The unexpected force behind it was Stephenie Larsen, a mother of six who grew up in the Provo area. Like most of her neighbors, Larsen is a member of the Church of Jesus Christ of Latter Day Saints, whose leaders forbid same-sex relationships. What spurred her to create Encircle, as the center is named, was hearing heartbreaking stories of gay Mormon kids driven to suicide after being rejected by their families.

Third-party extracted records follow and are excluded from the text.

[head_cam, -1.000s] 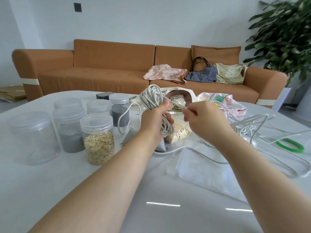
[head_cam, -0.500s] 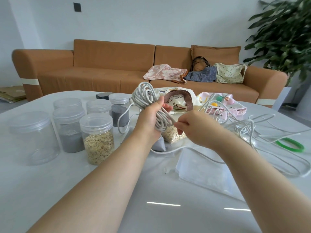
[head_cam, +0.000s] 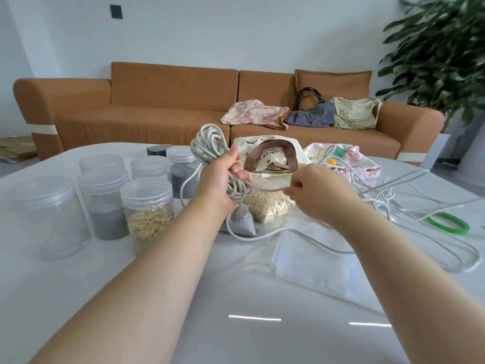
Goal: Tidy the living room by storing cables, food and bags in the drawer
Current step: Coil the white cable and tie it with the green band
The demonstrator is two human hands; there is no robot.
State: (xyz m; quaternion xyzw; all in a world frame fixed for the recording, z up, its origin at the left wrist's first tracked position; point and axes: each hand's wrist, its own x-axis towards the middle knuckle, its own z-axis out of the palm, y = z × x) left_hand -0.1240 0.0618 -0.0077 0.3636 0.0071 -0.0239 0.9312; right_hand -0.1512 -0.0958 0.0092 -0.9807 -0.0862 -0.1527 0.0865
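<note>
my left hand (head_cam: 221, 179) grips the coiled grey-white cable (head_cam: 207, 146), bundling its loops | my right hand (head_cam: 317, 195), right of the coil, pinches the loose strand taut, I judge for wrapping

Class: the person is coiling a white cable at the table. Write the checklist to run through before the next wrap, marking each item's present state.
1. Left hand grips the coil: ok.
2. Right hand pinches the free strand: ok.
3. Free strand runs clear between the hands: ok.
4. Loose cables on the table untangled: not ok, they cross in a heap.
5. Drawer open and within reach: cannot tell, none in view.
</note>
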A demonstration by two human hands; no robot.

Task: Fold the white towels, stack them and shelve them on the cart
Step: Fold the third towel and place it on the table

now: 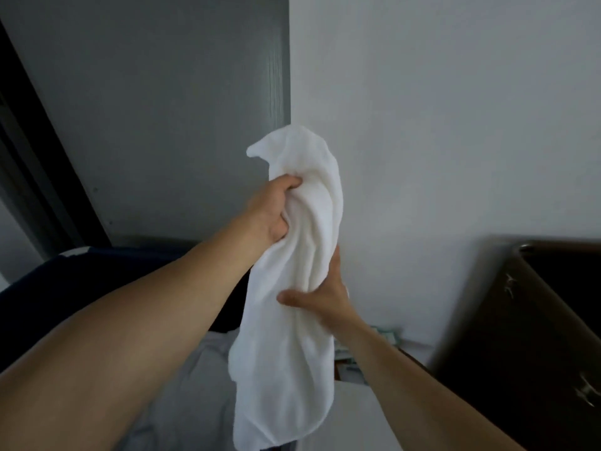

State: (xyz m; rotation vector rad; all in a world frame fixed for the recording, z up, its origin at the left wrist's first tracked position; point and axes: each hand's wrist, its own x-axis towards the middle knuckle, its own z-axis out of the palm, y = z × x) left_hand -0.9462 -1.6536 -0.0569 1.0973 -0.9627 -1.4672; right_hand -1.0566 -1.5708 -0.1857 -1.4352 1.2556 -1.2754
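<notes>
One white towel (286, 369) is held up in the air, in front of the spot where a grey panel (162, 109) and a white wall (439, 125) meet. It is not folded yet. It hangs down long and is all bunched up.

The top part of the towel is gripped by the left hand (276, 209), with the fingers curled tight into the cloth. The middle of the towel is held by the right hand (320, 297). The thumb is laid across the front and the fingers are slipped behind, so the cloth is pinched between them.

The step in hand seems to be the very start. The towel is lifted up and made ready for folding. Nothing is stacked or shelved in this view.

For the next move, the towel probably needs to be shaken out or spread until it is flat. Two corners need to be found, and one should be held by each hand. Only then can a neat fold be made.

One towel is seen. Two hands are seen, and both are on the towel. One dark cabinet (536, 320) is seen at the right, with two metal handles (510, 284) on it. No cart is seen, and no pile of folded towels is seen.
</notes>
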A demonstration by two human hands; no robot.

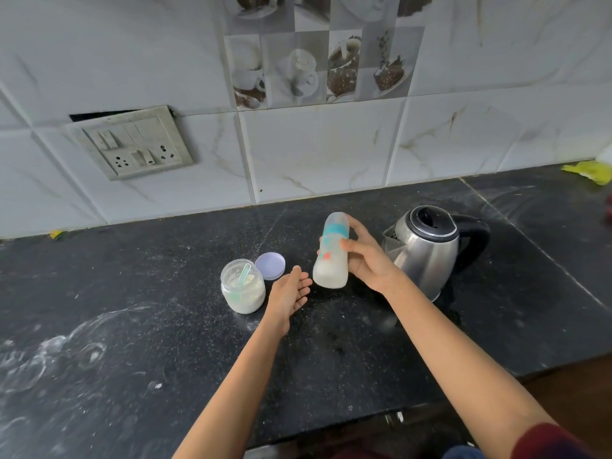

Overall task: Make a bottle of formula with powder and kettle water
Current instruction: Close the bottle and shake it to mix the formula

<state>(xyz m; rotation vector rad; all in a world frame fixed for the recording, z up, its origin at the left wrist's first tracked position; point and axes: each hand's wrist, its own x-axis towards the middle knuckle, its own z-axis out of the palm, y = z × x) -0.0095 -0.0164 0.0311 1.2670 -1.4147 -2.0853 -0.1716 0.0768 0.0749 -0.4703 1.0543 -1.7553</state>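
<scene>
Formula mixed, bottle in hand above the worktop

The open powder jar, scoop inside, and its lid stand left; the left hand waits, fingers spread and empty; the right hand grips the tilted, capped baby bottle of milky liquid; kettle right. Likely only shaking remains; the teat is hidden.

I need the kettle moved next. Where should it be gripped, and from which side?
Take the kettle by its black handle, coming in from the right. The handle loops out on the side away from the spout, leaving an open gap for a wrap-around grip. The right hand holds the bottle, so free it first; the left hand is open.
</scene>
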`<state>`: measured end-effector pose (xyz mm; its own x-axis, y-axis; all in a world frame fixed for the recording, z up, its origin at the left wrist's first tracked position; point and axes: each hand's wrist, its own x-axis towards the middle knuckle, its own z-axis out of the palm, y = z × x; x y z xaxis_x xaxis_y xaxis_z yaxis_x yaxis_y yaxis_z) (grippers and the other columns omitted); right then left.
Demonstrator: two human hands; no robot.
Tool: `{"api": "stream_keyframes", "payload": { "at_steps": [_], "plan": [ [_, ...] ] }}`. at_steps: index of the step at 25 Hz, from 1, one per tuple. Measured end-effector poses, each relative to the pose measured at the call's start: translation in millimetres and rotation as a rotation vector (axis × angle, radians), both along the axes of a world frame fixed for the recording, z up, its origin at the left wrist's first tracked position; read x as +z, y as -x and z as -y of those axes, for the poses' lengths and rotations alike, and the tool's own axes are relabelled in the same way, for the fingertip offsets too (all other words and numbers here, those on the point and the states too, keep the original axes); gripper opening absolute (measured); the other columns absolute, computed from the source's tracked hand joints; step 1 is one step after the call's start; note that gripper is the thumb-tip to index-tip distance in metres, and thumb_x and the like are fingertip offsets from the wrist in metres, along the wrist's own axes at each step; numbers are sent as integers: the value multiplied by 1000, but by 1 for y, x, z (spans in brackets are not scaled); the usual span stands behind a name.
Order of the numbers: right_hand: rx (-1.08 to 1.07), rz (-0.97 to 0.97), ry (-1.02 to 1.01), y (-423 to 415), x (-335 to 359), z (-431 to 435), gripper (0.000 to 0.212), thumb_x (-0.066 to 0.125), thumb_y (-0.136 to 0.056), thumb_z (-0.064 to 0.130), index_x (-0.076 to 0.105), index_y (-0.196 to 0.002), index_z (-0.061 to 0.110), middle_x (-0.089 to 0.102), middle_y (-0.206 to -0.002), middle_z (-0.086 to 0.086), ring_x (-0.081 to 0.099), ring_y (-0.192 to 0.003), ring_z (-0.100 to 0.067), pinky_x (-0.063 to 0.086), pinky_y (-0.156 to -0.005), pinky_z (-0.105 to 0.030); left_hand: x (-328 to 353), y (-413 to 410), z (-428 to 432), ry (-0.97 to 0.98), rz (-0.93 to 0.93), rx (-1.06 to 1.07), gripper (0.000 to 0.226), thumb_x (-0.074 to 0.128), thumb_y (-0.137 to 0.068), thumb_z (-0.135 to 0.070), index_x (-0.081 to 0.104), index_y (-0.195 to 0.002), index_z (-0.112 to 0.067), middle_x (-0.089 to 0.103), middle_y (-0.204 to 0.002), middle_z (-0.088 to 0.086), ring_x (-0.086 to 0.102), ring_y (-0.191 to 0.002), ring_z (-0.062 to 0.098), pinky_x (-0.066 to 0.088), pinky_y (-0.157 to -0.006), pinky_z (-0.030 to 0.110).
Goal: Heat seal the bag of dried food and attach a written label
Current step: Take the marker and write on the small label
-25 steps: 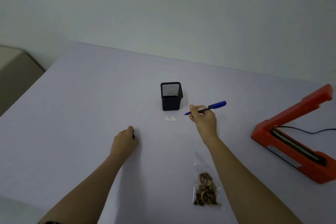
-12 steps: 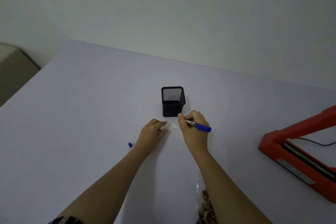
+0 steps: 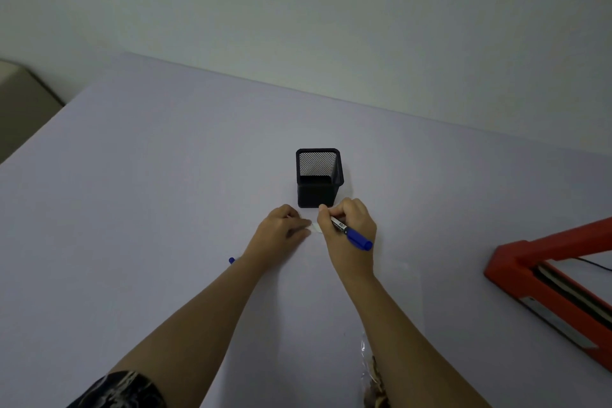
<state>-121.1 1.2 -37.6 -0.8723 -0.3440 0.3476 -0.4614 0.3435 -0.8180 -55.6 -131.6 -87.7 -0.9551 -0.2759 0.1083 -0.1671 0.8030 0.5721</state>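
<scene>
A small white label (image 3: 315,227) lies on the table just in front of the pen holder, mostly hidden between my hands. My right hand (image 3: 349,228) grips a blue marker (image 3: 351,233) in a writing hold, its tip down at the label. My left hand (image 3: 280,231) rests flat on the table with its fingertips touching the label's left edge. The marker's blue cap (image 3: 231,260) lies on the table left of my left forearm. The clear bag of dried food (image 3: 372,378) shows at the bottom edge, partly behind my right forearm.
A black mesh pen holder (image 3: 318,177) stands right behind my hands. An orange-red heat sealer (image 3: 549,281) with its arm raised sits at the right, with a black cable behind it. The table (image 3: 149,192) ends at a wall at the back.
My left hand let go of the cap and moved right to the label. My right hand turned the marker, brought its tip down onto the label and has stayed there.
</scene>
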Motion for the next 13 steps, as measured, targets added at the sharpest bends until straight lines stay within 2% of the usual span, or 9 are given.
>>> {"api": "stream_keyframes", "payload": {
  "at_steps": [4, 7, 11, 13],
  "plan": [
    [3, -11, 12, -1, -2, -2, 20, 66, -80, 10, 53, -66, 4, 54, -66, -10, 45, -55, -9, 42, -54, -9, -2, -1, -3, 105, -48, -41, 16, 67, -80, -15, 74, -91, -6, 68, -83, 12, 63, -74, 27, 46, -64, 26],
    [-6, -10, 11, -2, -2, -4, 21, 65, -80, 13, 53, -66, 5, 52, -66, -7, 44, -55, -7, 42, -54, -9, 0, -1, -7, 160, -65, -69, 15, 65, -80, -15, 73, -88, -5, 69, -81, 12, 64, -71, 27, 50, -62, 28],
    [-8, -17, 2, 1, -4, -11, 21, 68, -79, 5, 52, -66, 4, 48, -66, -1, 42, -54, -3, 41, -55, -6, 5, 4, -7, -52, -4, 37, 21, 65, -86, -18, 68, -103, -6, 64, -98, 9, 55, -81, 17, 39, -72, 20],
    [-7, -22, -21, 3, -6, -13, 22, 69, -79, 5, 52, -65, 3, 49, -65, -4, 42, -53, -7, 40, -53, -6, 3, 4, -6, -86, 12, 40, 23, 63, -87, -20, 66, -107, -9, 62, -102, 8, 53, -83, 15, 41, -74, 21]
  ]
}}
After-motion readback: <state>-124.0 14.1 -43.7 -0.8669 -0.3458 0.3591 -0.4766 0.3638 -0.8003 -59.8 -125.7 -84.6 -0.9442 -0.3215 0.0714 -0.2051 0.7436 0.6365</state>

Larsen had no idea how her community would respond to an LGBTQ+ center a block from Provo’s Mormon temple. The story of how she summoned the courage to act anyway was part of the second season of the “Upstander” series — told in film, written and podcast form — about real people making a difference. Here are updates on Larsen and three others showcased then. The work they were doing continues to flourish and expand — even through a pandemic.
Angels in Provo
Back in 2017, Provo surprised Larsen in the best possible way.
“The things that I feared — that people wouldn’t like what we were doing — have been really the opposite,” she said. “People come in and volunteer their time and money and their hearts to these kids. We see the best in people every day.”
Today, Encircle has been so successful that there are now additional centers in Salt Lake City and St. George and a fourth opening soon in Heber City. (The tradition of distinctive historic buildings continues as well.) Three more are in the planning stages for expansion into Arizona, Nevada and Idaho.
Said Larsen, now 50, “We stumbled onto something that was needed, and the approach works.”
The approach — what makes Encircle unique — is that the center welcomes not just teens and young adults but their parents, families and others in the community. Encircle’s motto is, “No Sides. Only Love.”
“No one wants to choose between their child and their religion,” Larsen said. “Encircle gives people a safe space to come in and talk about their fears, their beliefs, and to find other parents who have gone through the same thing.”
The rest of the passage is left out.